It’s almost the end of fall semester, and that means I’ll be intensely busy for the next 3-4 weeks grading projects and presentations. But it’s not all about the students.
The semester’s end overlaps the white-tailed deer hunting seasons in New York and Pennsylvania — my call of the wild. It means I no longer have weekends for grading papers or preparing lessons. I must head to the woods in search of God’s creatures.
I’ve been chasing whitetails in Pennsylvania since 1965, the year I turned 12 and qualified for my first hunting license. My grandfather gave me his .35 Remington a few years later. It has 6 notches on the forearm to mark his deer kills dating back to the early 1940s.
Hunters didn’t shoot a lot of deer back then, as there were damned few around. But I’m told Grandpap and his miner pals had quite a time at their hunting camp near Bradford, Pa.
New York deer came into my sights in 1988 when my friend Blair invited me to his camp near Allegany. I’ve been dropping in nearly every year since, including this past weekend.
The woods were eerily quiet Saturday, with not more than 20 shots fired in or around Cherry Valley all day. Have the deer moved to better feeding grounds? Maybe. But so have the hunters.
Hunting is a dying sport. Long a blue collar tradition, hunting has declined along with the labor population. Few of our knowledge workers are socialized into the sport these days, and firearms training isn’t high on parent’s to-do lists.
With few folks living on farms or in rural areas, fewer have access to hunting land or any day-to-day exposure to wildlife.
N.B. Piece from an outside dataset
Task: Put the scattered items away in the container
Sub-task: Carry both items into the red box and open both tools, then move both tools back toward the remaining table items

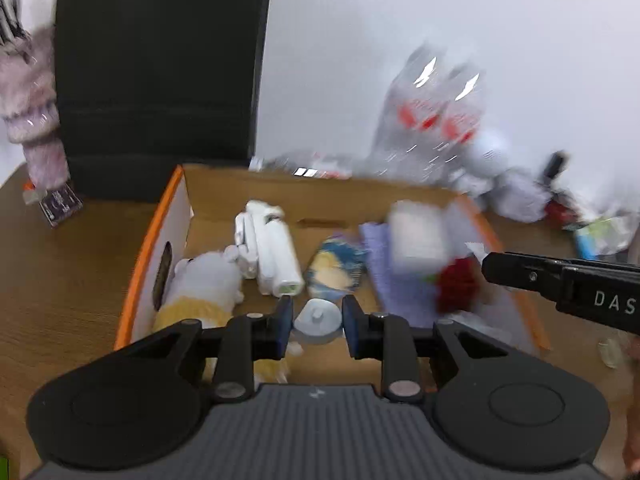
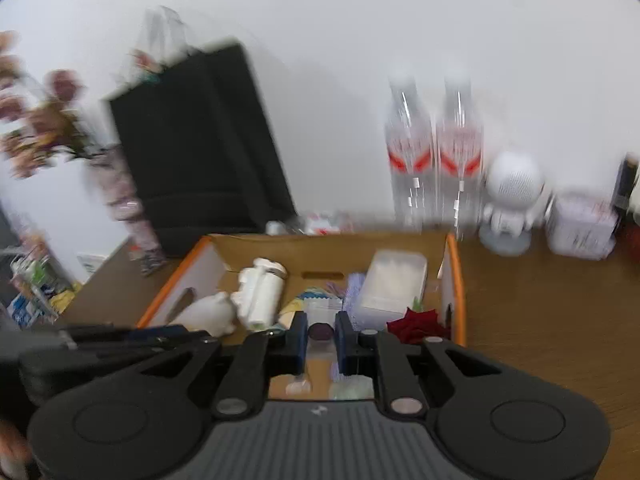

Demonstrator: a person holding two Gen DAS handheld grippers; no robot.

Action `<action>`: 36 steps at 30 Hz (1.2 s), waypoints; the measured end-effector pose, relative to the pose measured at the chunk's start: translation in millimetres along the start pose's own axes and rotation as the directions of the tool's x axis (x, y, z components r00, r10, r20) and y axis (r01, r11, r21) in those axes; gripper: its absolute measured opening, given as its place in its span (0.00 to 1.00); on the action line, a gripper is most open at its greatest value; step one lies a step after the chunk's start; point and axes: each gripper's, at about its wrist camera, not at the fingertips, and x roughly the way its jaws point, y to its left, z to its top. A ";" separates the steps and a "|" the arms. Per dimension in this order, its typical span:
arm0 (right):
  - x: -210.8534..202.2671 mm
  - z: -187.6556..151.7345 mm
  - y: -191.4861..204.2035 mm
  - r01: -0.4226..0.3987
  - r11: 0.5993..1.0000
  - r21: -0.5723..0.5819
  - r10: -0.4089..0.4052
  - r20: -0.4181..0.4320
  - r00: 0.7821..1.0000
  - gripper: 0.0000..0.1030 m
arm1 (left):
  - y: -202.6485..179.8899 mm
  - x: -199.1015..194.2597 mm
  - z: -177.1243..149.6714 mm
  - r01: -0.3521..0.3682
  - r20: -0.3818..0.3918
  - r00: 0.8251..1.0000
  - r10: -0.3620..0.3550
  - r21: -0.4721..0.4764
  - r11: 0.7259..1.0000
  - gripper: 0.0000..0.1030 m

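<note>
**A:** What is each gripper carrying?

**B:** The left gripper [image 1: 316, 320], low centre of its view, is clenched on a small white cap-shaped piece [image 1: 318, 316] with a stub on top. It looks like hard, smooth plastic: light, stiff, a bit slippery, so the pads belong on its round sides, as they are now. The right gripper [image 2: 322, 334], low centre of its own view, pinches a small dark round thing [image 2: 320, 331], purplish; the blur is heavy, so I can only guess it is a lid or a disc, rigid and light.

**A:** And the container?

**B:** The cardboard box [image 1: 138, 264] with the orange rim fills mid-frame, directly beyond both sets of fingers. Both held pieces hang over its near end.

**A:** What is already inside?

**B:** At the left a soft plush toy [image 1: 204, 280], squashy, grabbable anywhere. Beside it a white folded plastic gadget [image 1: 266, 248], stiff. On the right a translucent lidded box [image 2: 394, 284] on lilac cloth [image 1: 400, 280], and a red fabric rose [image 2: 416, 322], which would crush easily.

**A:** Surface?

**B:** A wood-grain table [image 2: 540, 300].
</note>
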 end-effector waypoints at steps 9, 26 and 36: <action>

In my native Pennsylvania, sales of hunting licenses are down 9% over the past decade. The median age of hunters, I’m told, is approaching 50.
(Update: Could be I was wrong about the “dying sport” thing. My friend Blair sent me this link from yesterday’s NYT. Enjoy “The Urban Deerslayer.”)
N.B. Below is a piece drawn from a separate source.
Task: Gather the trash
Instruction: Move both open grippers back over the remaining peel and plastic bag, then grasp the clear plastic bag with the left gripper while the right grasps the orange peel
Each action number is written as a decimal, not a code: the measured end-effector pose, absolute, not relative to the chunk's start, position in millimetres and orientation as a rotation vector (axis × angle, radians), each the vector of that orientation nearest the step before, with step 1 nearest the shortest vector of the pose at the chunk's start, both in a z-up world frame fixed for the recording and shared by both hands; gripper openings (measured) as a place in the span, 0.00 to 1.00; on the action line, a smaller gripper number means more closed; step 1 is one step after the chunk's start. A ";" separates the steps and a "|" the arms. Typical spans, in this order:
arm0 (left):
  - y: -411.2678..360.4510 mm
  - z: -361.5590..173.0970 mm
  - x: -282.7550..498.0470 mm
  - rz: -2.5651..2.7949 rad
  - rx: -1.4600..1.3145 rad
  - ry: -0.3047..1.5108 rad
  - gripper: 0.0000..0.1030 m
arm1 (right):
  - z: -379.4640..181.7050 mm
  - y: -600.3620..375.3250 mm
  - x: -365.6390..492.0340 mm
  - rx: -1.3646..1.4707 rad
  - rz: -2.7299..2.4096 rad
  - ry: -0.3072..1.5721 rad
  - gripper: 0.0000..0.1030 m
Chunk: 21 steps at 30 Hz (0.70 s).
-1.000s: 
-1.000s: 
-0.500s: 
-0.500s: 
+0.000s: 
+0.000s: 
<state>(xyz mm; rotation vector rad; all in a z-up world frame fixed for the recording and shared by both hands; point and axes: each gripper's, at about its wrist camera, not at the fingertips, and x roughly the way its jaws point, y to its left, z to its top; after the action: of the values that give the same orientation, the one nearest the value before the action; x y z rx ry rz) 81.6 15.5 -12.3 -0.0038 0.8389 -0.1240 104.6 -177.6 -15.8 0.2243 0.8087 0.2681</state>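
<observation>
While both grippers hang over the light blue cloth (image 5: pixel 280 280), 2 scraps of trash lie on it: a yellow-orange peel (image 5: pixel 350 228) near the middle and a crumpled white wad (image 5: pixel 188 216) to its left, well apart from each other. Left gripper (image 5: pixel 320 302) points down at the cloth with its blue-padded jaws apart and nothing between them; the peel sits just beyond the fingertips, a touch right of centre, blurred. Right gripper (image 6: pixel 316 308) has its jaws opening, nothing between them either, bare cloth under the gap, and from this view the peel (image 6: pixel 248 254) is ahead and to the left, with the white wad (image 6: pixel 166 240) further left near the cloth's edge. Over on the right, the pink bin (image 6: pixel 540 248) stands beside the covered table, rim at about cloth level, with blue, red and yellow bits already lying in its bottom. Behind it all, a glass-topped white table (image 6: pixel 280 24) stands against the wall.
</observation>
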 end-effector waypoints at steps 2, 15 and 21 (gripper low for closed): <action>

Venison is pretty much the only read meat we consume in our house. It tastes better than beef, and it’s way better for you. It’s low in fat and contains no growth hormones or antibiotics. It also comes with no “factory farm” guilt. The meat in my freezer roamed the planet freely until stepping into the crosshairs of my .308 Winchester.
I’d like to tell you there’s a social-media or a PR lesson in this post. But I can’t locate the metaphor. It’s just one of those weeks when my mind isn’t on PR. It’s in in a tree stand in Western Pennsylvania — at least until December 12.
And since Pennsylvania doesn’t allow Sunday hunting, we also get to watch the Steelers game. Life is good.